### Task goal
Take the whole listing and reproduce it exactly, pictures excepted.

......

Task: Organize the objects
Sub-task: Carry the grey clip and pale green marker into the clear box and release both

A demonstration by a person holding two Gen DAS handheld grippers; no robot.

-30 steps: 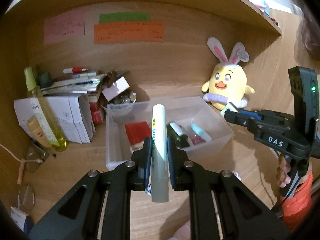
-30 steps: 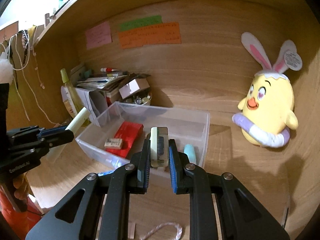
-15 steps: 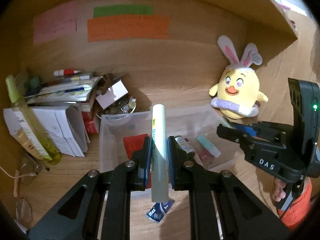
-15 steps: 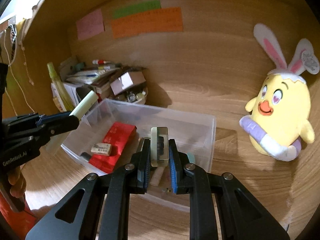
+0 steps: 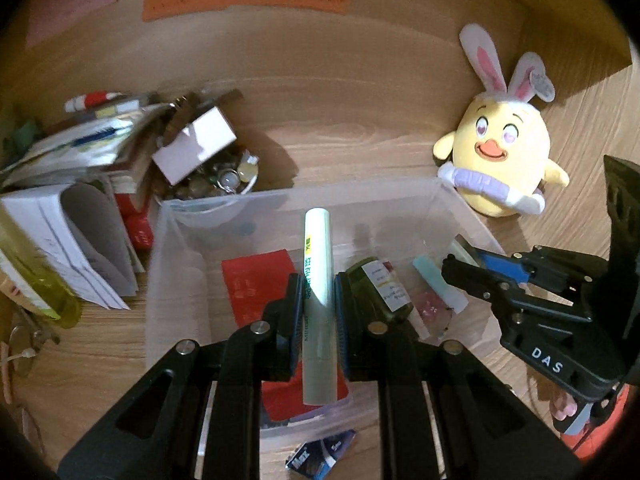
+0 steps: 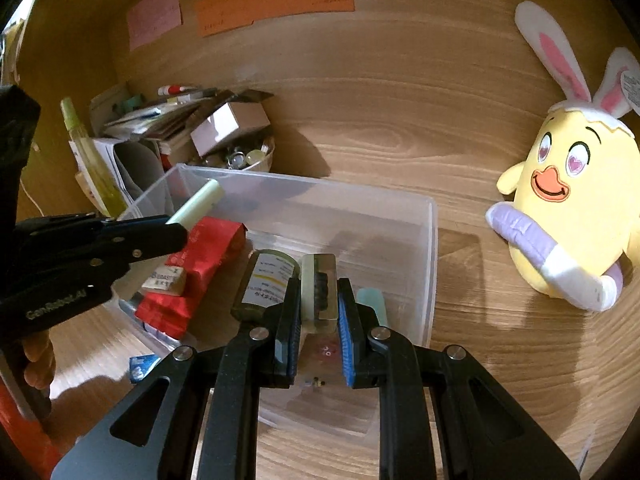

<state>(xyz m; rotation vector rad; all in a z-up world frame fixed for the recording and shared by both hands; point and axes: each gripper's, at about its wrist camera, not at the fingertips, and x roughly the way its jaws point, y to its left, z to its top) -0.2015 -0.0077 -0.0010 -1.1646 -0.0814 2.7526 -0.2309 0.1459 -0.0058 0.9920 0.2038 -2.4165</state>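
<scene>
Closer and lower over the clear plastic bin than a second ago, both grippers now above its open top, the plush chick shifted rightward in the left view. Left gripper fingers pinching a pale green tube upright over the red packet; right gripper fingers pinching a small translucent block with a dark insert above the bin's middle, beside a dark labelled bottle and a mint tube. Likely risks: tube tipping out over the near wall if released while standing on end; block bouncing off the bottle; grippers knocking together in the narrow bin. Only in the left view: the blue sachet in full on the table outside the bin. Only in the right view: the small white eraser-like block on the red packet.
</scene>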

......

### Worked solution
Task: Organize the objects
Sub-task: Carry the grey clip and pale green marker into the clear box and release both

A demonstration by a person holding two Gen DAS handheld grippers; no robot.

-30 steps: 
-30 steps: 
-15 steps: 
-15 steps: 
+0 steps: 
+0 steps: 

<state>(xyz m; rotation vector rad; all in a z-up world frame fixed for the recording and shared by both hands; point and axes: each gripper's, at about its wrist camera, not at the fingertips, and x roughly the way its jaws point, y to its left, z to its top) -0.2015 -0.0077 -0.0010 -1.1646 -0.0814 2.7526 -0.2309 0.1459 -0.0058 0.9920 0.2038 -2.4165</state>
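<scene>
Closer and lower over the clear plastic bin than a second ago, both grippers now above its open top, the plush chick shifted rightward in the left view. Left gripper fingers pinching a pale green tube upright over the red packet; right gripper fingers pinching a small translucent block with a dark insert above the bin's middle, beside a dark labelled bottle and a mint tube. Likely risks: tube tipping out over the near wall if released while standing on end; block bouncing off the bottle; grippers knocking together in the narrow bin. Only in the left view: the blue sachet in full on the table outside the bin. Only in the right view: the small white eraser-like block on the red packet.
</scene>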

There is no more to the exercise.